Abstract
Background: Impulsivity is a complex trait often studied in substance abuse and overeating disorders, but the exact nature of impulsivity traits and their contribution to these disorders are still debated. Thus, understanding how to measure impulsivity is essential for comprehending addictive behaviors. Objectives: Identify unique impulsivity traits specific to substance use and overeating. Methods: Impulsive Sensation Seeking (ImpSS) and Barratt’s Impulsivity scales (BIS) Scales were analyzed with a non-parametric factor analytic technique (discriminant correspondence analysis) to identify group-specific traits on 297 individuals from five groups: Marijuana (n = 88), Nicotine (n = 82), Overeaters (n = 27), Marijuauna + Nicotine (n = 63), and Controls (n = 37).
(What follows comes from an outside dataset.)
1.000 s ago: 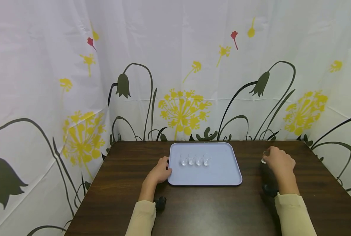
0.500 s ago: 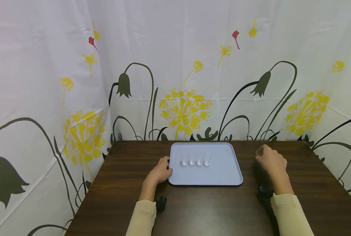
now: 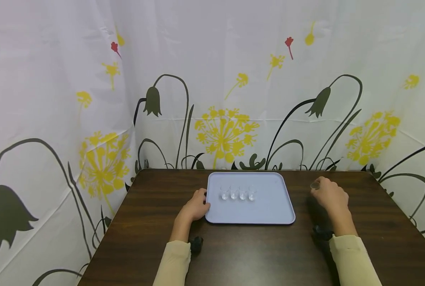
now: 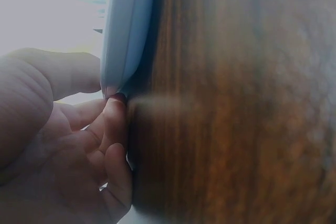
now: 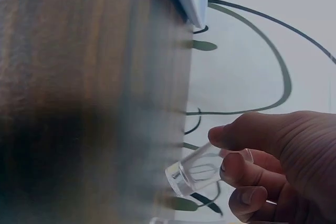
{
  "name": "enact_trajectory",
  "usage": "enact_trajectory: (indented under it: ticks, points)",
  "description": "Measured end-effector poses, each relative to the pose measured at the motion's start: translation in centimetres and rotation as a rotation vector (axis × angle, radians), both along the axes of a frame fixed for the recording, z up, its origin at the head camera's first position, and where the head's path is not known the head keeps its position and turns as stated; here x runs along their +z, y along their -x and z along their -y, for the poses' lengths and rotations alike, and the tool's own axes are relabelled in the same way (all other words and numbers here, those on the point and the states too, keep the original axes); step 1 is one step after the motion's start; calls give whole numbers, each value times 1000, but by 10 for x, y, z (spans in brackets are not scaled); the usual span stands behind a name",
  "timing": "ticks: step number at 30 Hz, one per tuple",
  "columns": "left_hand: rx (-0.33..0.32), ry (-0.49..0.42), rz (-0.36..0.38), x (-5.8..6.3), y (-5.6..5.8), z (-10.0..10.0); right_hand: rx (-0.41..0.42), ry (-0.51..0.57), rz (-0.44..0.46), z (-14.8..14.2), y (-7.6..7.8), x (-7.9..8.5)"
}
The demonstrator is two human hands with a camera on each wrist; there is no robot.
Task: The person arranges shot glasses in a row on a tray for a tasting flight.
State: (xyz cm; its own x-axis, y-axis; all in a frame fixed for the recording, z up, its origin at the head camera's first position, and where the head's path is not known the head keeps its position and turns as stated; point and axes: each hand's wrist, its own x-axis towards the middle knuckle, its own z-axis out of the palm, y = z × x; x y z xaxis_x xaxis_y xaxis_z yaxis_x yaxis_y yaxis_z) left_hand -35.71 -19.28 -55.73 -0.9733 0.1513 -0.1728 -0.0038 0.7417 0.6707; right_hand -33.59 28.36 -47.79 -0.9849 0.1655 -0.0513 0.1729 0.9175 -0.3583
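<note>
My right hand point(image 3: 329, 195) pinches a small clear shot glass point(image 5: 195, 171) between thumb and fingers, to the right of the tray. In the right wrist view the glass is tilted, its thick base toward the table. My left hand point(image 3: 194, 205) holds the left edge of the pale blue tray point(image 3: 266, 212). Seen from the left wrist, the thumb point(image 4: 73, 72) lies over the rim and the curled fingers are at the tray's underside. Several clear shot glasses point(image 3: 238, 194) stand upright in a row on the tray, left of its middle.
The tray lies on a dark wooden table point(image 3: 255, 254), near its far edge. Behind hangs a white curtain point(image 3: 205, 47) printed with flowers. A pale edge of something shows at the bottom of the right wrist view, too cropped to tell.
My right hand has moved left toward the tray with the shot glass and raised it from the table, then barely shifted. My left hand stays at the tray's edge.
</note>
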Motion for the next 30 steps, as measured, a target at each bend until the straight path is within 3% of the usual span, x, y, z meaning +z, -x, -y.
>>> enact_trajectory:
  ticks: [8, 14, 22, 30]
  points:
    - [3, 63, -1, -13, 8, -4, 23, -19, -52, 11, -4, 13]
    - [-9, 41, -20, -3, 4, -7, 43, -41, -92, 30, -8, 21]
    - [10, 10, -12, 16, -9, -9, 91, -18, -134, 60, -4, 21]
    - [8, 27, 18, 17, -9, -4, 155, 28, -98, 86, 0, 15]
Results: A significant overall factor structure revealed three components of impulsivity that explained respectively 50.19% (pperm < 0.0005), 24.18% (pperm < 0.0005), and 15.98% (pperm < 0.0005) of the variance. All groups were significantly different from one another. When analyzed together, the BIS and ImpSS produce a multi-factorial structure that identified the impulsivity traits specific to these groups. The group specific traits are (1) Control: low impulse, avoids thrill-seeking behaviors; (2) Marijuana: seeks mild sensation, is focused and attentive; (3) Marijuana + Nicotine: pursues thrill-seeking, lacks focus and attention; (4) Nicotine: lacks focus and planning; (5) Overeating: lacks focus, but plans (short and long term). Conclusions: Our results reveal impulsivity traits specific to each group. This may provide better criteria to define spectrums and trajectories – instead of categories – of symptoms for substance use and eating disorders. Defining symptomatic spectrums could be an important step forward in diagnostic strategies.
Acknowledgements
Part of this work was supported by grants from NIDA for marijuana studies (K01 DA021632-01A1 to FMF) and The Mind Research Network for control, nicotine, and obesity studies (Institutional Grant to FMF). FMF and DB are currently supported by NIDA (R01 DA030344-01 and F31 DA035039-01A1, respectively). DB and HA created some of the open source software used for analysis in this manuscript (TExPosition and TInPosition). The authors would like to thank Ursula Myers and Michelle Coyazo for their role in data collection. They would also like to thank two anonymous reviewers and the editor for useful comments on previous drafts of this paper.